Rust file parsing significantly faster than Qt/C++ file parsing. Solutions for Qt implementation wanted. File size: 68.5 MB
-
@TheLumbee said in Rust file parsing significantly faster than Qt/C++ file parsing. Solutions for Qt implementation wanted. File size: 68.5 MB:
So, it must be a C++ issue with Windows
Again - use plain C++ and not Qt - the QDateTime parsing is painful slow...

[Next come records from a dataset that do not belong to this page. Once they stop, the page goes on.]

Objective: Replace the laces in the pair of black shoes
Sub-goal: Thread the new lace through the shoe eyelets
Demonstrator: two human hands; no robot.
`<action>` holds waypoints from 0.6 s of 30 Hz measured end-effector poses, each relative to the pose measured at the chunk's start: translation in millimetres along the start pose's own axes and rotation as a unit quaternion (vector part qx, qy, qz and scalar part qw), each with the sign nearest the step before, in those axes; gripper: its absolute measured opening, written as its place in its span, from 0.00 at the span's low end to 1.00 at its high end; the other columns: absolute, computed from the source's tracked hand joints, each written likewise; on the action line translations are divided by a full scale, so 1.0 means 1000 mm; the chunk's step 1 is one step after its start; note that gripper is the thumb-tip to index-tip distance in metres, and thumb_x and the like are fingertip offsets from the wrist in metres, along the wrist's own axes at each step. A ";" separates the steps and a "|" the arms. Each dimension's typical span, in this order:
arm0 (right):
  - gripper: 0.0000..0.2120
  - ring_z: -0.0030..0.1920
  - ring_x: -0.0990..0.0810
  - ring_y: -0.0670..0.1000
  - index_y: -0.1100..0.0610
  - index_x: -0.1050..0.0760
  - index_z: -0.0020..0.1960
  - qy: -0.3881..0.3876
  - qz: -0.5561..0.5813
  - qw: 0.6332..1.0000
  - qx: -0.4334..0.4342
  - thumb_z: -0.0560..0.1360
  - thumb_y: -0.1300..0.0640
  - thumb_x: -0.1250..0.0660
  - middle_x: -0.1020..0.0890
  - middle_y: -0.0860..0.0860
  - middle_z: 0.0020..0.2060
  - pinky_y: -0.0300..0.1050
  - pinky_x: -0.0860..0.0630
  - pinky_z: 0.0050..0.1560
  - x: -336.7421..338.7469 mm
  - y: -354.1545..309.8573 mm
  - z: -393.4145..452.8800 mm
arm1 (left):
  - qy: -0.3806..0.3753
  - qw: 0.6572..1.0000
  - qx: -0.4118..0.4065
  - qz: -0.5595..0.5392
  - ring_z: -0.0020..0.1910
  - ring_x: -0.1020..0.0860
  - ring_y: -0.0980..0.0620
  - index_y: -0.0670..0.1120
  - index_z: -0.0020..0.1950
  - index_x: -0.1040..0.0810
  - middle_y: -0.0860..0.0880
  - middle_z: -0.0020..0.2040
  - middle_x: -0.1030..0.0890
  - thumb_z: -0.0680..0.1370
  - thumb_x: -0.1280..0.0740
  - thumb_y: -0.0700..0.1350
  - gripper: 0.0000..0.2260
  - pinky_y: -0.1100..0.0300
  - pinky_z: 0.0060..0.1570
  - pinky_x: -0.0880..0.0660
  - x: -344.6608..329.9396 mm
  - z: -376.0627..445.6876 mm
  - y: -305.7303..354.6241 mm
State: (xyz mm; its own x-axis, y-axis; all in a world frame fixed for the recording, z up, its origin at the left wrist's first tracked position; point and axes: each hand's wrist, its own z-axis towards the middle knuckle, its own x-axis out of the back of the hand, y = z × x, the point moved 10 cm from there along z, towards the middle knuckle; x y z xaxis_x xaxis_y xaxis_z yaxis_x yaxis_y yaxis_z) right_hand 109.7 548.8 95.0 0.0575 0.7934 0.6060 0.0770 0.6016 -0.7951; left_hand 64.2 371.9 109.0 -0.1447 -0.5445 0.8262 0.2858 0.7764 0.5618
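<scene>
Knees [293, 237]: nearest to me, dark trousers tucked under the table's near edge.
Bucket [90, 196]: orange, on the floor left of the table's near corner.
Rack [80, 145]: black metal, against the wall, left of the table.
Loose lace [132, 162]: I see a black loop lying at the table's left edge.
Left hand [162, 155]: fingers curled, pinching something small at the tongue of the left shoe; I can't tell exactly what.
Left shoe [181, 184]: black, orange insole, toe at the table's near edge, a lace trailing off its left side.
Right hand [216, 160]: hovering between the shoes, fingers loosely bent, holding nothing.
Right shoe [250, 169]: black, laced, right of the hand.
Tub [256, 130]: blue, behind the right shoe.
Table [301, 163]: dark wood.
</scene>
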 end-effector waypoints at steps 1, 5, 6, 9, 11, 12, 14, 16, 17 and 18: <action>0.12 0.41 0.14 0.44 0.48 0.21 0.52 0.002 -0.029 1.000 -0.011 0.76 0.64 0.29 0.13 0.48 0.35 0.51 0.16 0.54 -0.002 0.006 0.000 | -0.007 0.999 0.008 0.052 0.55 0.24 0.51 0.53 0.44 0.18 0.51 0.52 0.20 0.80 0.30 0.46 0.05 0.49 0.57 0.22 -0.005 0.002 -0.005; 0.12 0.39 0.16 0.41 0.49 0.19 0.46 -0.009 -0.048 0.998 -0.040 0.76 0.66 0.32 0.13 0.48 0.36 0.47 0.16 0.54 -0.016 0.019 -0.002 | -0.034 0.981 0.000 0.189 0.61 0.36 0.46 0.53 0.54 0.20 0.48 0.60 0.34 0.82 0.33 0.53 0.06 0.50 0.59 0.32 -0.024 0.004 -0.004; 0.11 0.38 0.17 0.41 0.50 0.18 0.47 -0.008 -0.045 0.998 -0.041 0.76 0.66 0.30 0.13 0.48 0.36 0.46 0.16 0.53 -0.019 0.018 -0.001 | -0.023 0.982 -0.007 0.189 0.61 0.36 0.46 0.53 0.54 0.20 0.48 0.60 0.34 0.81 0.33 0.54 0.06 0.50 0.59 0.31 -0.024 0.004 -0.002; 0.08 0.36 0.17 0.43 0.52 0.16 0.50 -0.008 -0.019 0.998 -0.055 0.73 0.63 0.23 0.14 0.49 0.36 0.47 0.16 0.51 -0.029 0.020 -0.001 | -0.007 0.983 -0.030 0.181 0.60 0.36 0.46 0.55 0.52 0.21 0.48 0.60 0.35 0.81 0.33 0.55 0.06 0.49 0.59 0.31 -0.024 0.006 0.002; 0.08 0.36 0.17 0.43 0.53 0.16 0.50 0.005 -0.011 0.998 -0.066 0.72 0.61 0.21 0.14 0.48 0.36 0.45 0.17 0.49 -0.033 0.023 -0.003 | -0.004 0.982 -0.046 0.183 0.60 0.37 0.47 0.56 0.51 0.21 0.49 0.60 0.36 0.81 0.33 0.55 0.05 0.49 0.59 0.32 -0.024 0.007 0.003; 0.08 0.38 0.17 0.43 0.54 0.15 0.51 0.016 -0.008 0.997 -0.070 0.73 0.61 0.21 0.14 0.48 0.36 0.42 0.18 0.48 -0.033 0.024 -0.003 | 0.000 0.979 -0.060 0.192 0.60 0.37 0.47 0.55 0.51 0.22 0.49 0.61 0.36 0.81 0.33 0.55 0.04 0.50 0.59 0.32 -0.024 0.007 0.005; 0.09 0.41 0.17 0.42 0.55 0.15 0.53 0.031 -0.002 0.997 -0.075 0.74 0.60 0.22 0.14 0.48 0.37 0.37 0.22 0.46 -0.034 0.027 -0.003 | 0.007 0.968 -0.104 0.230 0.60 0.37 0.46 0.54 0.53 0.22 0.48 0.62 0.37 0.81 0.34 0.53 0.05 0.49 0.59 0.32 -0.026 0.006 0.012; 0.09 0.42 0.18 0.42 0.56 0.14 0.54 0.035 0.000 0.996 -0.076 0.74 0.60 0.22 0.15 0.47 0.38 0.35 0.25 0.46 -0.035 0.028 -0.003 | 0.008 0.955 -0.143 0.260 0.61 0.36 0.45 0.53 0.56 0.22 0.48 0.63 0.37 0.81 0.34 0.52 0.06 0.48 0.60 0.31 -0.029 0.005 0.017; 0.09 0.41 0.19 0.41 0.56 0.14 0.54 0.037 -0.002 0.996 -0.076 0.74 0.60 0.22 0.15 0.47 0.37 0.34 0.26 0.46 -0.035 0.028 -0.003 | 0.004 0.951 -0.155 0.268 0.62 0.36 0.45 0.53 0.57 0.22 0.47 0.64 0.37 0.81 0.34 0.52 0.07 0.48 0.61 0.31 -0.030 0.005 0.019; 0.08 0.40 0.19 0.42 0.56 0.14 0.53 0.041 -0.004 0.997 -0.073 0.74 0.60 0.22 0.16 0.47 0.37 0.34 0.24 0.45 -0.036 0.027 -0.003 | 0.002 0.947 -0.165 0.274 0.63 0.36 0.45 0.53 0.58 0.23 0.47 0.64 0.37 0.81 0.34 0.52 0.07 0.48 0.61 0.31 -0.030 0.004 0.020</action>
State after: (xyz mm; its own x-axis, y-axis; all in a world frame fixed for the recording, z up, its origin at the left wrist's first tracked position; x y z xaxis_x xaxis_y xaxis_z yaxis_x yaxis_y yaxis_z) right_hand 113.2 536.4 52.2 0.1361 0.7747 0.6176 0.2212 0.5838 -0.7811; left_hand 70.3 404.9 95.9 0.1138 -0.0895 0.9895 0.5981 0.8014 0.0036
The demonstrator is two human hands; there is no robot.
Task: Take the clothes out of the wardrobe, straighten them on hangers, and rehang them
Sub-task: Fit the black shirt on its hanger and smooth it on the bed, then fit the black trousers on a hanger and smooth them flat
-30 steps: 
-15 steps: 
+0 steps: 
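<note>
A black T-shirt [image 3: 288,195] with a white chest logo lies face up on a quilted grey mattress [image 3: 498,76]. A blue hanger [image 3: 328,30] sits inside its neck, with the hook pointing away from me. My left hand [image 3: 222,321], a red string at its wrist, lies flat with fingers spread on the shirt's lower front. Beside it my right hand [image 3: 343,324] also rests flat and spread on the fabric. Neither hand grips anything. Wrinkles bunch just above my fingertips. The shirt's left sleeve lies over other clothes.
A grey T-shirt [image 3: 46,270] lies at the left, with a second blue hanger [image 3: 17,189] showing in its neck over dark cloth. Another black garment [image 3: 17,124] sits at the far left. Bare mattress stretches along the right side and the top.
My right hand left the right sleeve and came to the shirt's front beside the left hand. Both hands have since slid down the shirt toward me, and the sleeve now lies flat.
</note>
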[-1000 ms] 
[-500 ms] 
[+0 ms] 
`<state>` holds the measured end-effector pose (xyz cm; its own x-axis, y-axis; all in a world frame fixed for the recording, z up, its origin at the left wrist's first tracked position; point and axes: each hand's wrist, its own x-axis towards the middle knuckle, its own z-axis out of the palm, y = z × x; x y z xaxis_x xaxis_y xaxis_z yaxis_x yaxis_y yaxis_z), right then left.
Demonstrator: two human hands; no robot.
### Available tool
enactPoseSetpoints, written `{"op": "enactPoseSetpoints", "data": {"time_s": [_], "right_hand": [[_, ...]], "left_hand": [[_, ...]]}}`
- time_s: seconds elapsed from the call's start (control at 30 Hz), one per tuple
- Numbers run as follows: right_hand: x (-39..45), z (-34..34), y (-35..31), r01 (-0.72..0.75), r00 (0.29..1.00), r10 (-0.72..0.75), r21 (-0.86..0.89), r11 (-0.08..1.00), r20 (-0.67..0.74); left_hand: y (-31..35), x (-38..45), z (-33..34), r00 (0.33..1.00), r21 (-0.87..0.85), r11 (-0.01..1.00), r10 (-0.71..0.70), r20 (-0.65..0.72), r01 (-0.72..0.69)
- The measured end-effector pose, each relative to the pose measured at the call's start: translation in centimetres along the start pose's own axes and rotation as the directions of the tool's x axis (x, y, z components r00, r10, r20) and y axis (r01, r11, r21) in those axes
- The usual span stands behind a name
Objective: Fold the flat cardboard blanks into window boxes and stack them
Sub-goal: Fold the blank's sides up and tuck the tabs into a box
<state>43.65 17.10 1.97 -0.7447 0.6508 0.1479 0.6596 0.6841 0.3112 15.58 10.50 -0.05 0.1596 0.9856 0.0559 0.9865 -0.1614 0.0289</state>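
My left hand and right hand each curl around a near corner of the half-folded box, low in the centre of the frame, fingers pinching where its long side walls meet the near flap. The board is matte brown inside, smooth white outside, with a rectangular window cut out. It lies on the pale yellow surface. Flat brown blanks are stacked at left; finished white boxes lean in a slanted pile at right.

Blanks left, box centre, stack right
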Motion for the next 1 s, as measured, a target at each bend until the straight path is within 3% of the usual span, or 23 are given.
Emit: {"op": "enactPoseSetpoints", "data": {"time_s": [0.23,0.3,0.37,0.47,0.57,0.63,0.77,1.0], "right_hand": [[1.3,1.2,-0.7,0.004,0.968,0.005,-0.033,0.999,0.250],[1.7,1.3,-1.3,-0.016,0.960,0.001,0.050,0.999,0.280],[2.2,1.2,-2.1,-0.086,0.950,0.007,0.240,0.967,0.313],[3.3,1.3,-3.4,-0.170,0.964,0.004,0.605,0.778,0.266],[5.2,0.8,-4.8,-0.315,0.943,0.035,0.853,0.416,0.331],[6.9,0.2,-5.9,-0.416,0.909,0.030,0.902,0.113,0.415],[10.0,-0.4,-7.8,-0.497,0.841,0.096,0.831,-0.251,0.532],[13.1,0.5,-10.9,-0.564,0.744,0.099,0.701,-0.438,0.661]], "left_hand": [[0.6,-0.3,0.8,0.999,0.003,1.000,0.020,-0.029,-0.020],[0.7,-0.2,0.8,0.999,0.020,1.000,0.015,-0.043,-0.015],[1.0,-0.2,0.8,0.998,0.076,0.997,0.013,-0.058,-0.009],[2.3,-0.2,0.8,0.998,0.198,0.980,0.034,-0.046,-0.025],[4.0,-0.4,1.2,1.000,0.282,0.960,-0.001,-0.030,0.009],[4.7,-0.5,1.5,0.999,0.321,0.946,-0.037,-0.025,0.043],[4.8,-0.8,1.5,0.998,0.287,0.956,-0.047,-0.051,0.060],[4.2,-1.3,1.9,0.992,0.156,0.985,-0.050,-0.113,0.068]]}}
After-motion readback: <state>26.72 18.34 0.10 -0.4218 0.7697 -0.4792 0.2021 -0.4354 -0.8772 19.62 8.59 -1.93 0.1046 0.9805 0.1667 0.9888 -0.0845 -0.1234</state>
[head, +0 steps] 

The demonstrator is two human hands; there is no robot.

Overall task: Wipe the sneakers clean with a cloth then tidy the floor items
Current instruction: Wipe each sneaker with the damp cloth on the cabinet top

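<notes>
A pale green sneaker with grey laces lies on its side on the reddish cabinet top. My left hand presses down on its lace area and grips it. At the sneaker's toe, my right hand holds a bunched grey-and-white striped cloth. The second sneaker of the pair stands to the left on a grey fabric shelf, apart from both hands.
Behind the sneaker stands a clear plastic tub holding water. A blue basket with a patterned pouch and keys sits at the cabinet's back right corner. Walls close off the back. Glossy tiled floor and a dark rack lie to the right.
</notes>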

@Christian-Ehrlicher Before I ever used Qt, I was facing the same issue with C++. I initially believed it was a filesystem difference and posted in a forum here: https://cplusplus.com/forum/general/254030/
Near the end of the thread you'll see that others noticed the same issue with Windows. I just find it odd that this blatant difference has never been noticed, at least in a major way.
-
@Christian-Ehrlicher Before I ever used Qt, I was facing the same issue with C++. I initially believed it was a filesystem difference and posted in a forum here: https://cplusplus.com/forum/general/254030/
Near the end of the thread you'll see that others noticed the same issue with Windows. I just find it odd that this blatant difference has never been noticed, at least in a major way.
@TheLumbee said in Rust file parsing significantly faster than Qt/C++ file parsing. Solutions for Qt implementation wanted. File size: 68.5 MB:
Before I ever used Qt, I was facing the same issue with C++.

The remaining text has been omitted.